Source data Start Marker
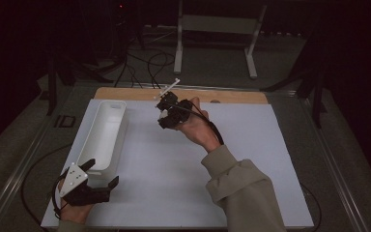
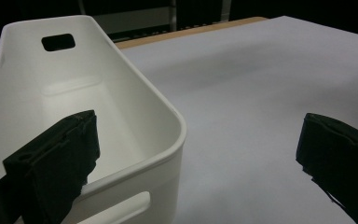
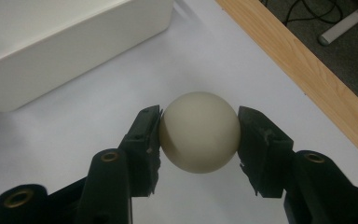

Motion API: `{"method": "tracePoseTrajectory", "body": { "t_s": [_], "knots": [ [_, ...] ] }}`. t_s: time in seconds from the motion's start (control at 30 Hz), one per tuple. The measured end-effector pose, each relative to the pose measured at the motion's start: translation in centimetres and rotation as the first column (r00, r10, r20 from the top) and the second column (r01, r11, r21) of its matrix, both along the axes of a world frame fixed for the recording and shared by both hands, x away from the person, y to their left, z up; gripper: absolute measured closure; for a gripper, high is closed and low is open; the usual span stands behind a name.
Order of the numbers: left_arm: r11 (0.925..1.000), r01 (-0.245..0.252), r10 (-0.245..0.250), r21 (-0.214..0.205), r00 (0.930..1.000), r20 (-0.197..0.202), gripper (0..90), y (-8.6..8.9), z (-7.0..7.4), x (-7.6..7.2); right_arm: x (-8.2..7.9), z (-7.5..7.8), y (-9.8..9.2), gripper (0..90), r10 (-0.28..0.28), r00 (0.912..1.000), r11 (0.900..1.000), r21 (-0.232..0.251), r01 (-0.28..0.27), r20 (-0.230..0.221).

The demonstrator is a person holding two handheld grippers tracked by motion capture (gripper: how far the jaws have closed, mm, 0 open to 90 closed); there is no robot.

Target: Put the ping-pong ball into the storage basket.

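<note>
The right gripper [image 3: 199,135] has its two black jaws pressed against opposite sides of a cream ball [image 3: 199,132], which sits squarely between the pads above the white table sheet [image 3: 98,112]. The ball is round, so it has no long axis and points nowhere; no writing or mark can be read on it. Beyond the jaws lies a white bin [image 3: 65,51]. The left gripper [image 2: 198,154] stands wide open and empty, one jaw over the bin's near end.
</note>
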State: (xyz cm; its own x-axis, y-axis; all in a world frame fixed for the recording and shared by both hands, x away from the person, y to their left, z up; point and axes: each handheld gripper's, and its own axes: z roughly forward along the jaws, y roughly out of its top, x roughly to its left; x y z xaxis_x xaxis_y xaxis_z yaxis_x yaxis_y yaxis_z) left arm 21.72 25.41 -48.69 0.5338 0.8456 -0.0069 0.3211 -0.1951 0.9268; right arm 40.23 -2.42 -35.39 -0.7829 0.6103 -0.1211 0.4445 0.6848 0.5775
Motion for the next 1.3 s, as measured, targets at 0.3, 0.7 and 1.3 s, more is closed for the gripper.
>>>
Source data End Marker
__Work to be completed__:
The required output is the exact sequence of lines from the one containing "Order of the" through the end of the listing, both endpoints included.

__Answer box__:
Order of the numbers: left_arm: r11 (0.925..1.000), r01 (-0.245..0.252), r10 (-0.245..0.250), r21 (-0.214..0.205), r00 (0.930..1.000), r20 (-0.197..0.202), gripper (0..90), y (-8.6..8.9), z (-7.0..7.4), x (-7.6..7.2); right_arm: x (-8.2..7.9), z (-7.5..7.8), y (-9.8..9.2), gripper (0..90), r10 (-0.28..0.28), r00 (0.912..1.000), r11 (0.900..1.000), r21 (-0.232..0.251), r01 (-0.28..0.27), r20 (-0.230..0.221).

The demonstrator is a person holding two handheld grippers tracked by motion capture (gripper: how far the jaws have closed, mm, 0 open to 90 closed); there is no robot.

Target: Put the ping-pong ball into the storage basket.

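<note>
The right gripper [image 3: 199,135] has its two black jaws pressed against opposite sides of a cream ball [image 3: 199,132], which sits squarely between the pads above the white table sheet [image 3: 98,112]. The ball is round, so it has no long axis and points nowhere; no writing or mark can be read on it. Beyond the jaws lies a white bin [image 3: 65,51]. The left gripper [image 2: 198,154] stands wide open and empty, one jaw over the bin's near end.
</note>
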State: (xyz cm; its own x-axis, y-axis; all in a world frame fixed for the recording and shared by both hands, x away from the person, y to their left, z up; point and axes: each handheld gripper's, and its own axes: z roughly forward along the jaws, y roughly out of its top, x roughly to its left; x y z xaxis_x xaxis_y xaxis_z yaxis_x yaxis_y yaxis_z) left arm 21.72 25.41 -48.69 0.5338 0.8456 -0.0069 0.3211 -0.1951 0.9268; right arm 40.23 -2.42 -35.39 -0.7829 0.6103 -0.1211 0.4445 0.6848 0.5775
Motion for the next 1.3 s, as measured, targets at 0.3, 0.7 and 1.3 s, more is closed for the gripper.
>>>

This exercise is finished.